#dev 2019-07-28

2019-07-28 UTC
kitt, Dpk1 and [Michael_Beckwit joined the channel
#
[Michael_Beckwit
wasn’t a HUGE amount of progress, but I got some research done and some starting code to display my fitbit activities data. will be filterable by combinations of month, day, and year. Possibly week?
[fluffy], [KevinMarks], KartikPrabhu, [Michael_Beckwit, [jgmac1106], dhanesh95 and [tonz] joined the channel
ryanchristo[m]2, [mapkyca], KartikPrabhu, ingoogni, [tonz], dhanesh95, [JuJu] and [jgmac1106] joined the channel
#
[jgmac1106]
Need help with a definition.
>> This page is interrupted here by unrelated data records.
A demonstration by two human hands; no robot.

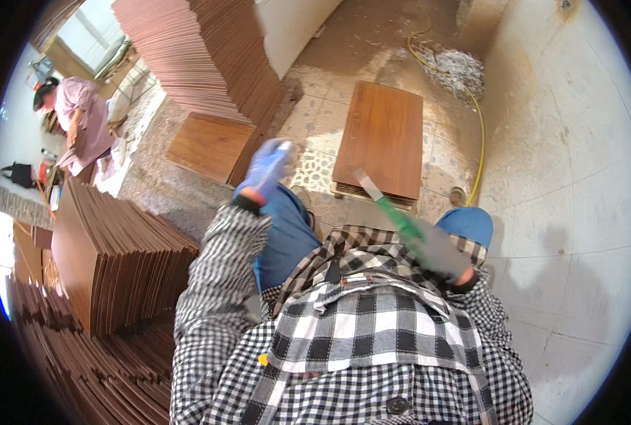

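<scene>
Scraper work seems to be the step in hand: the right hand (pixel 446 258), blurred and in a grey glove, is wrapped around the green plastic handle of a flat-bladed metal scraper (pixel 386 205). The fingers look curled around the handle, although the blur hides the details. The blade points up and to the left, away from the body, and its tip stands in front of the flat brown wooden panel (pixel 383 134) that lies on a low stack on the tiled floor (pixel 315 134). I cannot tell whether the blade touches anything; it seems to be in the air, well above the panel.

The left hand (pixel 267 170), in a blue glove, is raised in front of the knee in blue trousers. It looks loosely curled and I see nothing in it, but the motion blur makes this uncertain.

To do this step well, I judge that the grip on the handle should be firm and the blade kept low and flat against the wood, so that it does not dig in.

Around the person are tall leaning stacks of thin brown sheets (pixel 117 262), a yellow hose (pixel 478 142) along the pale wall, and another person in a pink shirt (pixel 82 120) far to the left.
</scene>
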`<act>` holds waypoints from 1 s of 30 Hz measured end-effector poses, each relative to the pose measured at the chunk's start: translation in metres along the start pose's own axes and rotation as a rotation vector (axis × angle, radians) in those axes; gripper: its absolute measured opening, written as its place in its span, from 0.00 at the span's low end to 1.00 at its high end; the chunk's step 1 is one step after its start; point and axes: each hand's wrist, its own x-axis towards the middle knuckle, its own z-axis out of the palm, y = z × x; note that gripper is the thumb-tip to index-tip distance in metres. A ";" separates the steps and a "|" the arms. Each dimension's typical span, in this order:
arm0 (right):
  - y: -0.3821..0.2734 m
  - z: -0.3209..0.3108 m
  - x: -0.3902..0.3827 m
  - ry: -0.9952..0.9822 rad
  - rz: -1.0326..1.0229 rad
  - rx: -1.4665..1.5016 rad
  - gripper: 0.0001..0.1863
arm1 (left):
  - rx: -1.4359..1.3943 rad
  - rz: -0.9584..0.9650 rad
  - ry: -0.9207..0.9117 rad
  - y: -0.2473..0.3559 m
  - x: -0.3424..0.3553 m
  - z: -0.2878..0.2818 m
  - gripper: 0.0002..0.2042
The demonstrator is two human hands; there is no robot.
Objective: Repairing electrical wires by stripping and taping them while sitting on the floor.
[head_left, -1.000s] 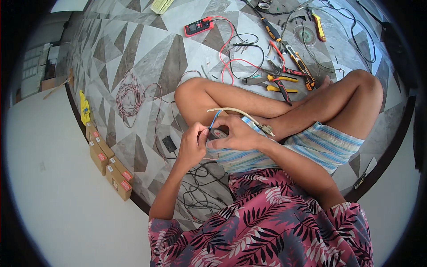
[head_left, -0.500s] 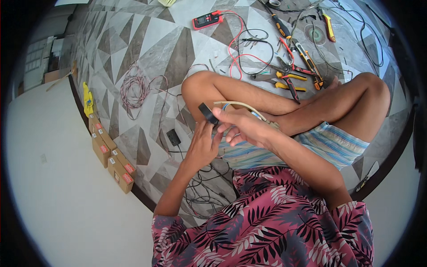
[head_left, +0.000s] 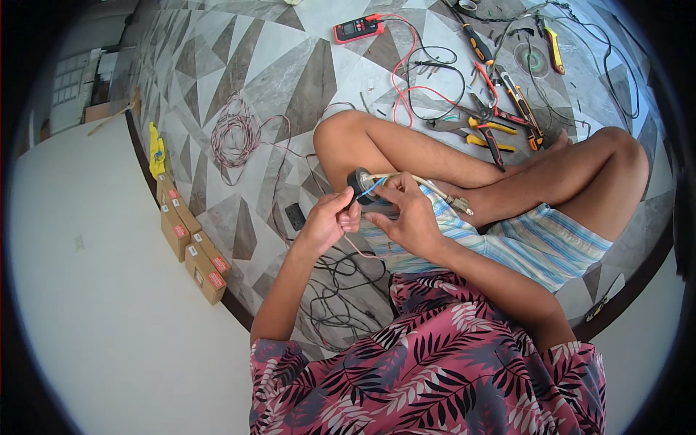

I need to explain why "/" is the same thing as "myurl.com"...basically what a link to href="/" does
#
[jgmac1106]
I wrote this for now, "First we will change the href="index.html" to href="/" browsers know this means to go to the root of the current page."
[KevinMarks] joined the channel
#
[KevinMarks]
It means root of the site, not current page.
#
[KevinMarks]
If you link to page.html than that is next to the current page. If you link to /page.html that's back up to the top.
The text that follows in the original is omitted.